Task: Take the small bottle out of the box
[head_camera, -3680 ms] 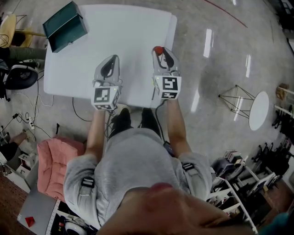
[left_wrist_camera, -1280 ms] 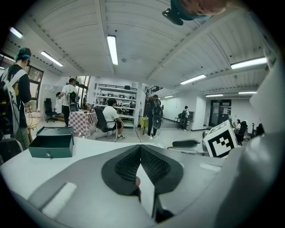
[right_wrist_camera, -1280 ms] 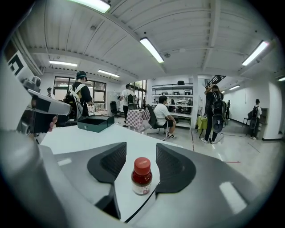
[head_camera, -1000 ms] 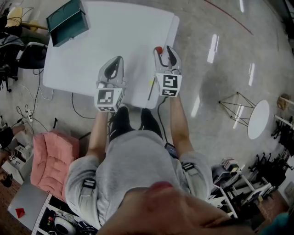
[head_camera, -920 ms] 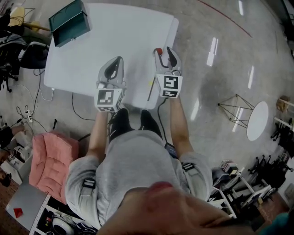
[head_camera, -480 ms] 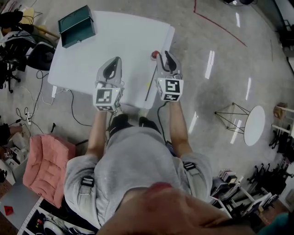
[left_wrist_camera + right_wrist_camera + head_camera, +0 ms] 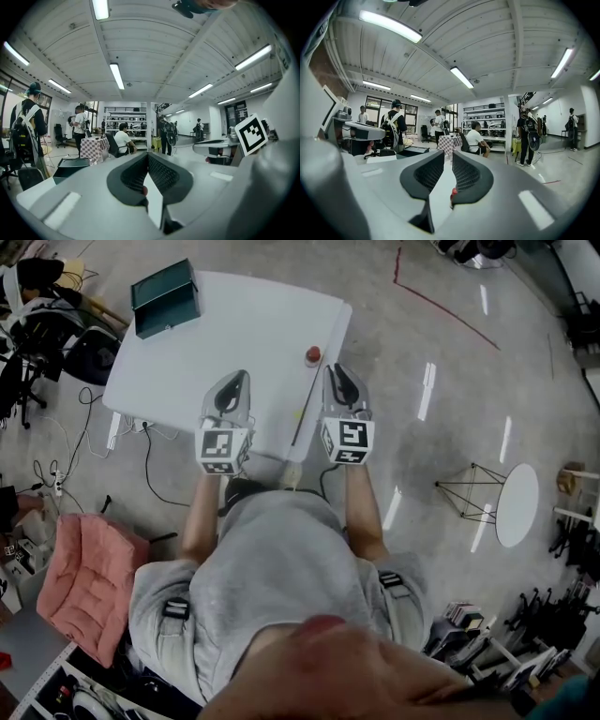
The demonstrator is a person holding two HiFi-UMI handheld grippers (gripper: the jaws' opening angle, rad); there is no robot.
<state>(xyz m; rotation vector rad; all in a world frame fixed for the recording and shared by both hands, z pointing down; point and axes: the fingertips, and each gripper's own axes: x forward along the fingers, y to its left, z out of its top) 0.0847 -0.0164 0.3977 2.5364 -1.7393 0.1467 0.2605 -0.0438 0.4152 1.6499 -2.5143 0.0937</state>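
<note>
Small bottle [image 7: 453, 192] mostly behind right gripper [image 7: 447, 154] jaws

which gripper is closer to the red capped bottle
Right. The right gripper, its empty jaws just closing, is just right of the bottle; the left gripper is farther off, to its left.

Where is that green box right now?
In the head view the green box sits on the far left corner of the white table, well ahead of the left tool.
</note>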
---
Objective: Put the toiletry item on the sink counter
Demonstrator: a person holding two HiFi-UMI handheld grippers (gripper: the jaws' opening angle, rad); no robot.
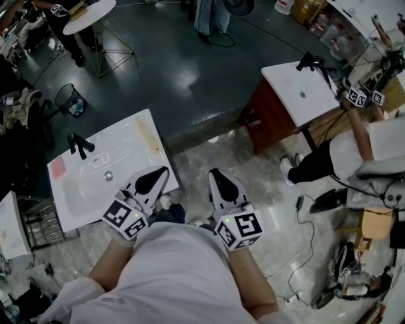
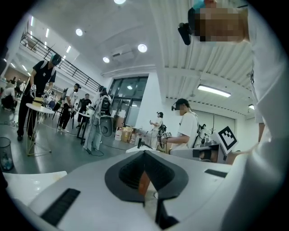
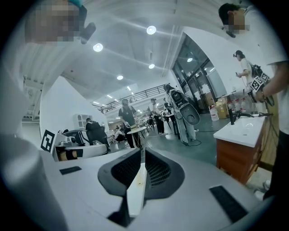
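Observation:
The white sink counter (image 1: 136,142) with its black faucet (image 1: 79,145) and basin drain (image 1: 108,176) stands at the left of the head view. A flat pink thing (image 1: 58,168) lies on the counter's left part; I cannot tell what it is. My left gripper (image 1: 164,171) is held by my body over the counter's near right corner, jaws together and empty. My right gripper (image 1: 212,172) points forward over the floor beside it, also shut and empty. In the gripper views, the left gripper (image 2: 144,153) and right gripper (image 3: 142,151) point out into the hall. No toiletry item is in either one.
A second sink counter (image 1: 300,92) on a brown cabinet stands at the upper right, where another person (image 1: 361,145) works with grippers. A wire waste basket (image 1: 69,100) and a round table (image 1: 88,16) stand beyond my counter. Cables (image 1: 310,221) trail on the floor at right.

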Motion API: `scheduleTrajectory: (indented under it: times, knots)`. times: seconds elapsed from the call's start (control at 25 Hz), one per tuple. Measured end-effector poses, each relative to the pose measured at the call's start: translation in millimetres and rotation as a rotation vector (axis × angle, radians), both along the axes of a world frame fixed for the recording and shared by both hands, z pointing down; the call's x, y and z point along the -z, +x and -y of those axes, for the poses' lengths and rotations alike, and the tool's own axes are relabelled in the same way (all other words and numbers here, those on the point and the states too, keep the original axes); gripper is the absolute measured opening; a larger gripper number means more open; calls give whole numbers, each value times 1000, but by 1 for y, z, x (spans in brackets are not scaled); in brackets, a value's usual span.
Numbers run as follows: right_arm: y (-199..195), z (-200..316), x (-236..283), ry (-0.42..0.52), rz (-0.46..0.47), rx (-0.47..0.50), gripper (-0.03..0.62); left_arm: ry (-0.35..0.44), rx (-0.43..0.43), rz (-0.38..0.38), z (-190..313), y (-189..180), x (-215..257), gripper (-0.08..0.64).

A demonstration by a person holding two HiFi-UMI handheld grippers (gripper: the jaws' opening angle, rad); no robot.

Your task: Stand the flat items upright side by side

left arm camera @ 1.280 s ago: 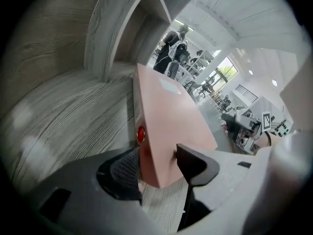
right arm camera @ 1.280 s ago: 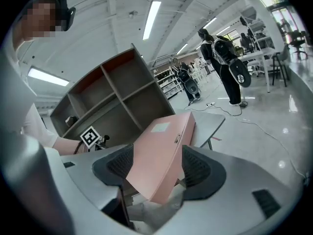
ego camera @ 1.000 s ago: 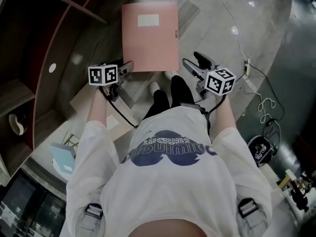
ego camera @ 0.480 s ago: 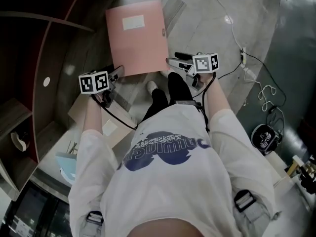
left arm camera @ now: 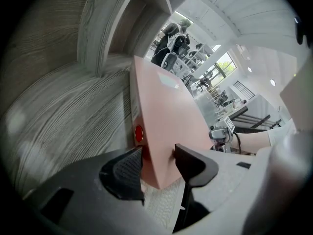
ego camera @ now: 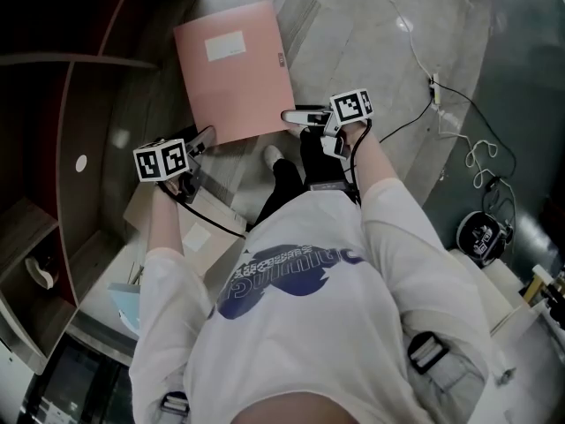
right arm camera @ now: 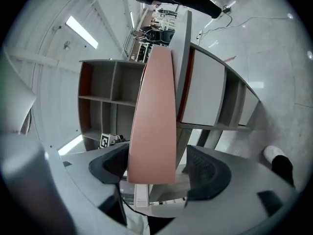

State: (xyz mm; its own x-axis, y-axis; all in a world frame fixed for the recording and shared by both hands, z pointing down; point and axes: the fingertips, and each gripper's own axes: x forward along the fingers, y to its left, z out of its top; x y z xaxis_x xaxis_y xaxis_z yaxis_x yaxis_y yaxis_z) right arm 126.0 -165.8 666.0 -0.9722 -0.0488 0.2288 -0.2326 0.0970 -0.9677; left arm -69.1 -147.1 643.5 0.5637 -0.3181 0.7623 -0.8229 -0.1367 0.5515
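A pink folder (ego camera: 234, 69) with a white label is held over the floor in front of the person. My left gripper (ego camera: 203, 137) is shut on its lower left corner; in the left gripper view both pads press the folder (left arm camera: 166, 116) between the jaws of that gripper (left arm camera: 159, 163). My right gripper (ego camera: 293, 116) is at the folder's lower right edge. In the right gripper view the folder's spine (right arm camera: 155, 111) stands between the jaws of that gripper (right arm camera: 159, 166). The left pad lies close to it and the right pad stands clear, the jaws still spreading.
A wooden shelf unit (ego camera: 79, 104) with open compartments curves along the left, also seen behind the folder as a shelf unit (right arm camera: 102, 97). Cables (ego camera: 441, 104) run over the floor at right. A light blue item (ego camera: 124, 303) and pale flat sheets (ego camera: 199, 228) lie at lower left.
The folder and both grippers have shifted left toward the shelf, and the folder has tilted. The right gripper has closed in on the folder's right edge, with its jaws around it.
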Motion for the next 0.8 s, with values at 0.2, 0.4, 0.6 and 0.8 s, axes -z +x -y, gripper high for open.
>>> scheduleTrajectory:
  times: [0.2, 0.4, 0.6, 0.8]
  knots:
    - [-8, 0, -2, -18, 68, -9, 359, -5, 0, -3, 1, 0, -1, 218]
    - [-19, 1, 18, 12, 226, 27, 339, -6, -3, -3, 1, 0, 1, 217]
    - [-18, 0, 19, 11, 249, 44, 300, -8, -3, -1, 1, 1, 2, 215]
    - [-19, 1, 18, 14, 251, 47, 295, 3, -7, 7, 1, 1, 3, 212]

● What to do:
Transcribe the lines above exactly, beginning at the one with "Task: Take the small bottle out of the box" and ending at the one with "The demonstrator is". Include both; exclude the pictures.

● Task output:
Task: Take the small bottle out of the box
[head_camera, -3680 ms] 
[left_wrist_camera, -1280 ms] 
[right_wrist_camera, -1280 ms] 
[head_camera, -1000 ms] 
[head_camera, -920 ms] 
[head_camera, -480 ms] 
[left_wrist_camera + right_wrist_camera + head_camera, +0 ms] 
The demonstrator is a person holding two HiFi-UMI handheld grippers (gripper: the jaws' opening angle, rad); there is no robot.

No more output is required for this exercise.